[Saved data entries]
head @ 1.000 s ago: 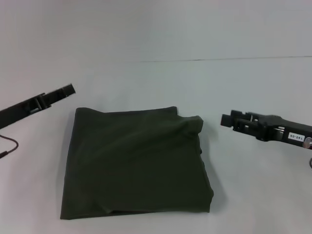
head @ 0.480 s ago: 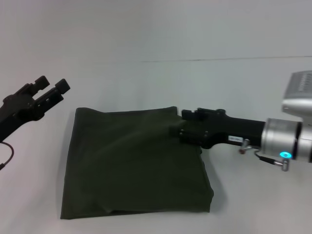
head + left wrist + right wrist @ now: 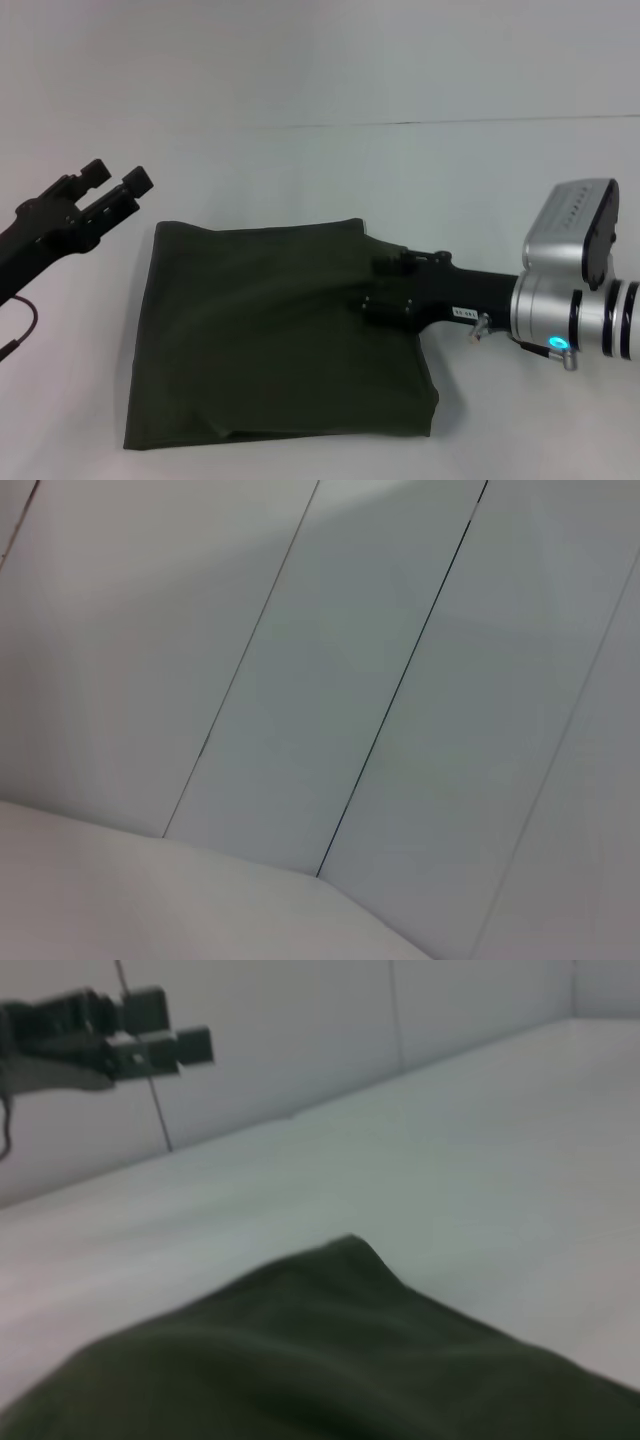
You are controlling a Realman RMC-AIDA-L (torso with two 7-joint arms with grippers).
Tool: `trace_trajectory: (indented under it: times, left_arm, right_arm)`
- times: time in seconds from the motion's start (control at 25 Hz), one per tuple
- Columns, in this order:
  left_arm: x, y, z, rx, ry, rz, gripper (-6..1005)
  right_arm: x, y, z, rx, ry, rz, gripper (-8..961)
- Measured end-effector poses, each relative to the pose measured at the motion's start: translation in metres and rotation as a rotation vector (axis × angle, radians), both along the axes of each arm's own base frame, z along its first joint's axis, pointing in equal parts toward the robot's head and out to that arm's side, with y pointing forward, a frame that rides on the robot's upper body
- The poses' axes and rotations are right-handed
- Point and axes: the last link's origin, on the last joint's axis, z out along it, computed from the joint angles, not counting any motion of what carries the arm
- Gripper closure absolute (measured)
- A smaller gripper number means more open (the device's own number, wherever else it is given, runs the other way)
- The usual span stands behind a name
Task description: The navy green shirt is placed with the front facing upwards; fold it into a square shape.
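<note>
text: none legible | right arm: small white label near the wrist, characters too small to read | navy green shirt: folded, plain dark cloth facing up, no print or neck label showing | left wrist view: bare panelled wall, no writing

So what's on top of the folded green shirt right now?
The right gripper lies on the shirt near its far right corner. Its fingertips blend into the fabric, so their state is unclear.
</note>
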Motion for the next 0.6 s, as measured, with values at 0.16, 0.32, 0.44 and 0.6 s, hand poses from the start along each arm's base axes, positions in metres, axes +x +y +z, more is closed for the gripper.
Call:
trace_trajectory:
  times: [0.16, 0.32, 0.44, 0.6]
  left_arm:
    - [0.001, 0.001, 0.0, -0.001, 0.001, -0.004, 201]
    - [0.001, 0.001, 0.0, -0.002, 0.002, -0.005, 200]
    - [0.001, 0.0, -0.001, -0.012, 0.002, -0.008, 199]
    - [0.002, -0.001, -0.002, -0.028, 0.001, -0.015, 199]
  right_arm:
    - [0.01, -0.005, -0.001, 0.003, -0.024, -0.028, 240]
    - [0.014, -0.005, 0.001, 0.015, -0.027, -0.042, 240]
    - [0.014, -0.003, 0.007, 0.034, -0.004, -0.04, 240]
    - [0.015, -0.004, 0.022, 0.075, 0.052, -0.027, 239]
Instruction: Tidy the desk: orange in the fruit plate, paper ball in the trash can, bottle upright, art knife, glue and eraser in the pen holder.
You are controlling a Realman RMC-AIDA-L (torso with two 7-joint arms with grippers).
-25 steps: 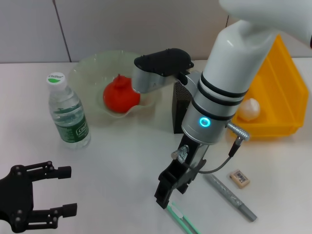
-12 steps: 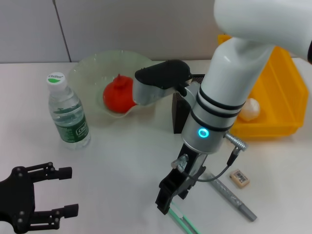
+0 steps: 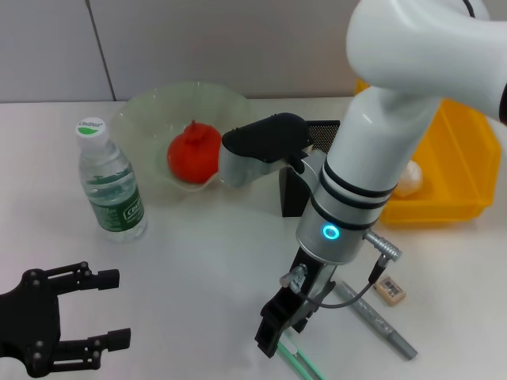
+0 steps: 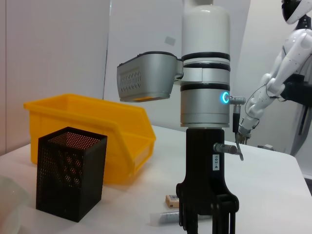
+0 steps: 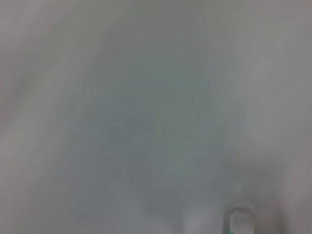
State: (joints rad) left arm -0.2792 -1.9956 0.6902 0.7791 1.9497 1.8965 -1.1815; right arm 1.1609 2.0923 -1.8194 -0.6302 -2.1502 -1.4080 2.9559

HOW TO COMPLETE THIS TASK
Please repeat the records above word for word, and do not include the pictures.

YOUR RESPONSE
head @ 1.000 s ago: 
head @ 0.480 s ago: 
head + left wrist + right wrist @ now: 
You are controlling a Realman RMC-AIDA-L (torso with two 7-joint arms with grippers).
Tool: `trace_trajectory: (indented under it: times, left_arm, right_arm)`
- times: time in seconds from the motion's start (control at 25 Hz), one per tuple
- Columns, in this order:
  left_arm: x, y, z, rx, ry, rz, gripper (-6..1005)
  right_arm: x, y, z, rx, ry, rz, gripper (-8..961)
- Measured end-effector poses, each relative to the pose measured at the motion's start: translation in metres and rotation as a rotation vector (axis × angle, radians), both along the axes of each arm's own base frame, z along its first joint's axis, pointing in equal parts toward the robot's head and out to that arm's side, with y pointing forward, a frame that rides on the robot's upper body
- The poses' axes and rotations are right-handed
- Point and axes: the last link's origin, on the last joint's axis, z out along it, computed from the joint angles, not counting any motion of what carries the arm
- Gripper closure absolute (measured)
- A smaller gripper number means more open (the device's own number, wherever else it is given, runs the other way)
- The usual span stands behind a name
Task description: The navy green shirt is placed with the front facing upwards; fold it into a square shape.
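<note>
text: none legible | right arm: small white label near the wrist, characters too small to read | navy green shirt: folded, plain dark cloth facing up, no print or neck label showing | left wrist view: bare panelled wall, no writing

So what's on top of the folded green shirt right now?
The right gripper lies on the shirt near its far right corner. Its fingertips blend into the fabric, so their state is unclear.
</note>
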Motion for the next 0.6 s, as measured, with values at 0.16, 0.32, 0.44 and 0.6 s, hand poses from the start along each arm's base axes, positions in metres, axes +x +y +z, more is closed for the gripper.
Call:
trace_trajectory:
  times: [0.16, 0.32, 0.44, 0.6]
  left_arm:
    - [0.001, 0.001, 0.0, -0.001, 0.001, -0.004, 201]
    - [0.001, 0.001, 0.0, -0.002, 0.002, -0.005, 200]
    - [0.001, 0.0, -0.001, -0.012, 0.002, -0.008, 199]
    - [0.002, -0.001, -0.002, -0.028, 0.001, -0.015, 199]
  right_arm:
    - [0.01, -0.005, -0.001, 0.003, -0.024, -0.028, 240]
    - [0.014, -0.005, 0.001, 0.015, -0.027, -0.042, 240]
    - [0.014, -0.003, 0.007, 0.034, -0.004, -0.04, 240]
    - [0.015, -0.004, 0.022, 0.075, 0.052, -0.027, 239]
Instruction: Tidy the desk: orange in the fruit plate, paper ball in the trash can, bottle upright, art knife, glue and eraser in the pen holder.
You are controlling a Realman RMC-AIDA-L (torso with two 7-joint arms with grippers).
-25 steps: 
-12 steps: 
+0 steps: 
+0 steps: 
+0 steps: 
State: (joints rad) left arm -0.2792 -1.9956 0.6902 0.7791 1.9497 1.8965 -1.1815; right arm 1.1609 2.0923 -1.8194 -0.6302 -2.1502 -1.4080 2.9559

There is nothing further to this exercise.